The warmth of the day meant that I was soon becoming dehydrated and, my mouth dry as a bone, I often had to throw my daypack off in order to search out a bottle of water. Once again, as we climbed ever higher, we were paying close attention to all the advice about trees, fences, walls, waymarks and turnoffs – at last leaving our track for the more open confines of a steep grassy hill on out left. On more than one occasion I would glance at the guidebook and read out an instruction that belonged to a section already completed or one yet to come. This now happened as we searched for a waymark on the horizon that, in fact, was still a paragraph away. When mysteries occurred I often relied instead on the shape of the yellow line signifying our route on the OS map, and so I did now. Soon we saw a reassuring acorn on a gate.

There now followed a mile or so of moorland scrambling over very treacherous and uneven surfaces, sometimes wet, as we fought our way from post to post. Once or twice my cane got stuck in the mud and I had to extract it, though the tip never got sucked in – as in Ireland the previous summer. Even when the descent from Pen Coed began the dryer surfaces were still eroded and uneven and I was looking forward to returning to the more pastoral countryside that now revealed itself to the north. We had to scramble down to a footbridge at the beginning of the new section and here some photos were taken. Now we had the company of farmyard fences and rooftops as we passed from stile to gate in an intricate pattern. This was interrupted by a short section of road walking as we passed a farmstead where you could hear (but not see) children at play. A final section of felled woodland brought us to the civilized outskirts of our village, Llangadfan, and we used a bridge to cross the Afon Banwy and thus reach the main road.

Tosh wanted to know exactly where our hotel was located, but I was certain that if I told her she would rush off without the rest of us – in search of coffee or a loo. So I kept this information to myself as we turned right and, in three minutes, reached the imposing structure of the Cann Office Hotel – the only time on this trip that we would be able to walk directly to our accommodation. We needn’t have rushed for now, at 5:25 (and with eleven and a half miles in the books), we discovered that the place was locked against all comers!

Having failed to get any response to our knocks (we even called the place on the mobile phone) we retreated to one of two little smokers’ gazebos in the parking lot and sat down. Signs indicated that the pub opened at 6:00 so we were not worried. In a few minutes activity picked up, first with the arrival of the barmaid, Katie (though she had no key) and then with that of an elderly gent who let us in, did some research on where we all belonged, and invited us to use the pub.

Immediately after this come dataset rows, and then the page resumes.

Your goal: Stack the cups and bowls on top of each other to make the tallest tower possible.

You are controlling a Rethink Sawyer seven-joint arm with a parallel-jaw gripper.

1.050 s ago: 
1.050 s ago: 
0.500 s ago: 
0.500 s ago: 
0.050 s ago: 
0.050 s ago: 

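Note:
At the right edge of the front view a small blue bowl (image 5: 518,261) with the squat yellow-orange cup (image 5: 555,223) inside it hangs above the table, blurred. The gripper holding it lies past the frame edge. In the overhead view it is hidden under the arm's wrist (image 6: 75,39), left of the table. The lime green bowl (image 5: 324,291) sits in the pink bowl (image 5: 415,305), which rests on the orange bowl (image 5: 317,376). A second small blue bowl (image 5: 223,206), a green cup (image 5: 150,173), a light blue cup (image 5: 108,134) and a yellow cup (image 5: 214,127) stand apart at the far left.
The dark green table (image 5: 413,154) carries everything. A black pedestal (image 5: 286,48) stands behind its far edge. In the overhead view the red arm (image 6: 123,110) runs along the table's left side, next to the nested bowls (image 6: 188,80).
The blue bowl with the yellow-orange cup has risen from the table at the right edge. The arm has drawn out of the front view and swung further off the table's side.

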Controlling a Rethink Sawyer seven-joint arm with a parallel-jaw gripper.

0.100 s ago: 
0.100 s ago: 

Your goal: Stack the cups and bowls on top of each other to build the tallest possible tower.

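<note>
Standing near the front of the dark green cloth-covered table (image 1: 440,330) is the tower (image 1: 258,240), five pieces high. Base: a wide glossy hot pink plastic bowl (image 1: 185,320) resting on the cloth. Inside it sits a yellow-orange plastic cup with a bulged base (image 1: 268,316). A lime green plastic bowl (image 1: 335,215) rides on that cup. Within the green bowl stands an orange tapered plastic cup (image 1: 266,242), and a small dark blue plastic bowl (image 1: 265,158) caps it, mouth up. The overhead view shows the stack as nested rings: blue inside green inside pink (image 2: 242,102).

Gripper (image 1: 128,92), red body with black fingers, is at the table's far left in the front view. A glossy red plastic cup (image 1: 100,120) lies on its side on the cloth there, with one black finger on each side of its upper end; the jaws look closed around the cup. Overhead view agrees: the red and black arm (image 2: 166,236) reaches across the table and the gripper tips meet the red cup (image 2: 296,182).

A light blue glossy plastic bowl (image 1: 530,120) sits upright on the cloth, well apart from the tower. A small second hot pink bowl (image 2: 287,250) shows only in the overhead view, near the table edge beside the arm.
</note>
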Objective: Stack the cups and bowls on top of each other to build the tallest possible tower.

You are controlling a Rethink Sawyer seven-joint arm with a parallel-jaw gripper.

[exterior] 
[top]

I had a welcome pint while we studied menus provided by the ever-efficient Katie. The Cann Office Hotel (nothing to do with the business world ­– the name is apparently a corruption of Cae´n y ffos, a fortified enclosure) specializes in curries – including one featuring Welsh beef: a combination that no one in India would eat. They also had a traditional menu as well. We went up to have our showers and returned at 7:00 to place our orders. Asked what she would recommend, Katie (referring to her own impressive girth) said that she would probably eat everything. In the event I tried “the traditional fish and chips” with peas and an ice cream sundae, not very inspiring, while Marge had a second chicken curry. While making our choices for this evening we were required to do the same for Thursday night as well for Celtic Trails had advised us that our fourth landlady wanted consultation on this subject – 48 hours in advance of the event itself. Tosh usually made such calls since her mobile phone had greater coverage than mine. We used the opportunity of this contact to remind Mrs. Breeze that we would probably not arrive in her neighborhood until 6:00 or so, given the slowness of our pace, and she agreed, reluctantly, to put the dinner off from 7:00 to 7:15. Tonight we ate in the dining room, which was expecting a large party, and so we were glad to finish early and repair to our rooms. I tried to listen to my new Ipod and to read for a while but I was soon fast asleep. Unfortunately I was wide awake two hours later – so this time I took a pill.